Print out each entry below exactly, please.

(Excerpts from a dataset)

★ ★ ★ ★ ★ ★ ★

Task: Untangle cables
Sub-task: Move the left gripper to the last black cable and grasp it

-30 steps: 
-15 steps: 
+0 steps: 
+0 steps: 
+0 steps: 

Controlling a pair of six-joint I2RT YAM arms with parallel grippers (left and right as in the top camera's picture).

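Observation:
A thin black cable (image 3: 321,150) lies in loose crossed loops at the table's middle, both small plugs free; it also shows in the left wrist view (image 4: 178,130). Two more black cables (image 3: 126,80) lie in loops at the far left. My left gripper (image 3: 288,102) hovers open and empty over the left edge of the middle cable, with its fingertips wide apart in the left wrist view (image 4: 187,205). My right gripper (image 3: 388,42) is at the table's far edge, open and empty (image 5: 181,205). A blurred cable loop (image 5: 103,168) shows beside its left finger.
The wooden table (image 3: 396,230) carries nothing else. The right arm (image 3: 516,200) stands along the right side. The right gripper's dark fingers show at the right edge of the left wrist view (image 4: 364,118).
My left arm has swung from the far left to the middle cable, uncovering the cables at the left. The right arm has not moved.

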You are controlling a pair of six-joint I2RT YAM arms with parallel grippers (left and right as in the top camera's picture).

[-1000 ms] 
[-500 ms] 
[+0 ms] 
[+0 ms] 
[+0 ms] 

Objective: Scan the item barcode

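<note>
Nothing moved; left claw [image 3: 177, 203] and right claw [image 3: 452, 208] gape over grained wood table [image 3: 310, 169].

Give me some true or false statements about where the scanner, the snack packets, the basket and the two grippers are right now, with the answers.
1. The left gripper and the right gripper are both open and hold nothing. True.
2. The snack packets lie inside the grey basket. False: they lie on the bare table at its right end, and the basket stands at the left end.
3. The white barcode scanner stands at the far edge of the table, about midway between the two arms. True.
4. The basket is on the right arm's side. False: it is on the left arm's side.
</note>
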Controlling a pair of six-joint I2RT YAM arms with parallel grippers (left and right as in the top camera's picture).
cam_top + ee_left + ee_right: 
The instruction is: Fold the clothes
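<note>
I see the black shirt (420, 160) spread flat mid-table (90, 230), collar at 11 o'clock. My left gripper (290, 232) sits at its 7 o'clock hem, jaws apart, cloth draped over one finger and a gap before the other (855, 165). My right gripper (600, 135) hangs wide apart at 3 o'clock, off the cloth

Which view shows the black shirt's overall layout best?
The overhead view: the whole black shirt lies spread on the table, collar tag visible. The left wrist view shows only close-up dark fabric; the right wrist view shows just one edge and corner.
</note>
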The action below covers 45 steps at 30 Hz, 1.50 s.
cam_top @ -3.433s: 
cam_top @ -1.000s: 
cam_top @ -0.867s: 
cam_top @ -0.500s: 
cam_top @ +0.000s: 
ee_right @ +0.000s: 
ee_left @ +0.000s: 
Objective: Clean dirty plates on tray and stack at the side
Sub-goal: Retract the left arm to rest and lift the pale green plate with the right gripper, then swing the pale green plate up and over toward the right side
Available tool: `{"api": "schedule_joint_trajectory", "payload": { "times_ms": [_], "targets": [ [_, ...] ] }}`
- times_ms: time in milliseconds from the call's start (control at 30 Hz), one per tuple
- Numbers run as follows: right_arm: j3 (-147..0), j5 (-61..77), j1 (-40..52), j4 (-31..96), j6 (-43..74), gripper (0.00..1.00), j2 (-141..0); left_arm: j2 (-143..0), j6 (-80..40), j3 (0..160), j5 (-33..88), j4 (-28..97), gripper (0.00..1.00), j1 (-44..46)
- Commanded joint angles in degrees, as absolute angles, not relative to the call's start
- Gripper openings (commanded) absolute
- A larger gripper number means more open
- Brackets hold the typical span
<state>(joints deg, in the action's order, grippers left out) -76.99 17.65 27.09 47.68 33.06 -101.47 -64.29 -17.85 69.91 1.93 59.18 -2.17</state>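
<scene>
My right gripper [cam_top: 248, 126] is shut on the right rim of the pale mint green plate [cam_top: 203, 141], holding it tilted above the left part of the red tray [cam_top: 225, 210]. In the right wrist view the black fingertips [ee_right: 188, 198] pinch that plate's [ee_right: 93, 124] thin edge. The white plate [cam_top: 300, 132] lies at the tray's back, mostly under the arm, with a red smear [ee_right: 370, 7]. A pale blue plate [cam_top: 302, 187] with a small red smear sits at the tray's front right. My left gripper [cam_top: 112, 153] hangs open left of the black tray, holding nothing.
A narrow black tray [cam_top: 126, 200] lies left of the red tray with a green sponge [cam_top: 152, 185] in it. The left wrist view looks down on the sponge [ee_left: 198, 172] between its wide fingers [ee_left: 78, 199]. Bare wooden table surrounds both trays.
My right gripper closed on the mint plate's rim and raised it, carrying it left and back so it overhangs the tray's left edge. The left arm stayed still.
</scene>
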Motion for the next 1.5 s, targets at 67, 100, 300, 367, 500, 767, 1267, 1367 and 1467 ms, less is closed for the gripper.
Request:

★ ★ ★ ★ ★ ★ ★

COMPLETED EXERCISE:
Task: Untangle cables
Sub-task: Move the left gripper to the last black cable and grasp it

-30 steps: 
-15 steps: 
+0 steps: 
+0 steps: 
+0 steps: 

Controlling a pair of six-joint I2RT YAM arms with parallel grippers (left and right as in the top camera's picture).

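Observation:
A thin black cable (image 3: 321,150) lies in loose crossed loops at the table's middle, both small plugs free; it also shows in the left wrist view (image 4: 178,130). Two more black cables (image 3: 126,80) lie in loops at the far left. My left gripper (image 3: 288,102) hovers open and empty over the left edge of the middle cable, with its fingertips wide apart in the left wrist view (image 4: 187,205). My right gripper (image 3: 388,42) is at the table's far edge, open and empty (image 5: 181,205). A blurred cable loop (image 5: 103,168) shows beside its left finger.
The wooden table (image 3: 396,230) carries nothing else. The right arm (image 3: 516,200) stands along the right side. The right gripper's dark fingers show at the right edge of the left wrist view (image 4: 364,118).
My left arm has swung from the far left to the middle cable, uncovering the cables at the left. The right arm has not moved.
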
You are controlling a pair of six-joint I2RT YAM arms with parallel grippers (left and right as in the top camera's picture).

[-1000 ms] 
[-500 ms] 
[+0 ms] 
[+0 ms] 
[+0 ms] 

Objective: Scan the item barcode

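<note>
Nothing moved; left claw [image 3: 177, 203] and right claw [image 3: 452, 208] gape over grained wood table [image 3: 310, 169].

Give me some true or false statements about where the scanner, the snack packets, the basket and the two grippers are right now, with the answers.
1. The left gripper and the right gripper are both open and hold nothing. True.
2. The snack packets lie inside the grey basket. False: they lie on the bare table at its right end, and the basket stands at the left end.
3. The white barcode scanner stands at the far edge of the table, about midway between the two arms. True.
4. The basket is on the right arm's side. False: it is on the left arm's side.
</note>
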Controlling a pair of six-joint I2RT YAM arms with parallel grippers (left and right as in the top camera's picture).
cam_top + ee_left + ee_right: 
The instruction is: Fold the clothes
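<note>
I see the black shirt (420, 160) spread flat mid-table (90, 230), collar at 11 o'clock. My left gripper (290, 232) sits at its 7 o'clock hem, jaws apart, cloth draped over one finger and a gap before the other (855, 165). My right gripper (600, 135) hangs wide apart at 3 o'clock, off the cloth

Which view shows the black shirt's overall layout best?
The overhead view: the whole black shirt lies spread on the table, collar tag visible. The left wrist view shows only close-up dark fabric; the right wrist view shows just one edge and corner.
</note>
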The action below covers 45 steps at 30 Hz, 1.50 s.
cam_top @ -3.433s: 
cam_top @ -1.000s: 
cam_top @ -0.867s: 
cam_top @ -0.500s: 
cam_top @ +0.000s: 
ee_right @ +0.000s: 
ee_left @ +0.000s: 
Objective: Clean dirty plates on tray and stack at the side
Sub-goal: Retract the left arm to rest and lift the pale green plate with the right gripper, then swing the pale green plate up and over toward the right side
Available tool: `{"api": "schedule_joint_trajectory", "payload": { "times_ms": [_], "targets": [ [_, ...] ] }}`
- times_ms: time in milliseconds from the call's start (control at 30 Hz), one per tuple
- Numbers run as follows: right_arm: j3 (-147..0), j5 (-61..77), j1 (-40..52), j4 (-31..96), j6 (-43..74), gripper (0.00..1.00), j2 (-141..0); left_arm: j2 (-143..0), j6 (-80..40), j3 (0..160), j5 (-33..88), j4 (-28..97), gripper (0.00..1.00), j1 (-44..46)
- Commanded joint angles in degrees, as absolute angles, not relative to the call's start
- Gripper openings (commanded) absolute
- A larger gripper number means more open
- Brackets hold the typical span
<state>(joints deg, in the action's order, grippers left out) -76.99 17.65 27.09 47.68 33.06 -101.47 -64.29 -17.85 69.91 1.93 59.18 -2.17</state>
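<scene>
My right gripper [cam_top: 248, 126] is shut on the right rim of the pale mint green plate [cam_top: 203, 141], holding it tilted above the left part of the red tray [cam_top: 225, 210]. In the right wrist view the black fingertips [ee_right: 188, 198] pinch that plate's [ee_right: 93, 124] thin edge. The white plate [cam_top: 300, 132] lies at the tray's back, mostly under the arm, with a red smear [ee_right: 370, 7]. A pale blue plate [cam_top: 302, 187] with a small red smear sits at the tray's front right. My left gripper [cam_top: 112, 153] hangs open left of the black tray, holding nothing.
A narrow black tray [cam_top: 126, 200] lies left of the red tray with a green sponge [cam_top: 152, 185] in it. The left wrist view looks down on the sponge [ee_left: 198, 172] between its wide fingers [ee_left: 78, 199]. Bare wooden table surrounds both trays.
My right gripper closed on the mint plate's rim and raised it, carrying it left and back so it overhangs the tray's left edge. The left arm stayed still.
</scene>
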Motion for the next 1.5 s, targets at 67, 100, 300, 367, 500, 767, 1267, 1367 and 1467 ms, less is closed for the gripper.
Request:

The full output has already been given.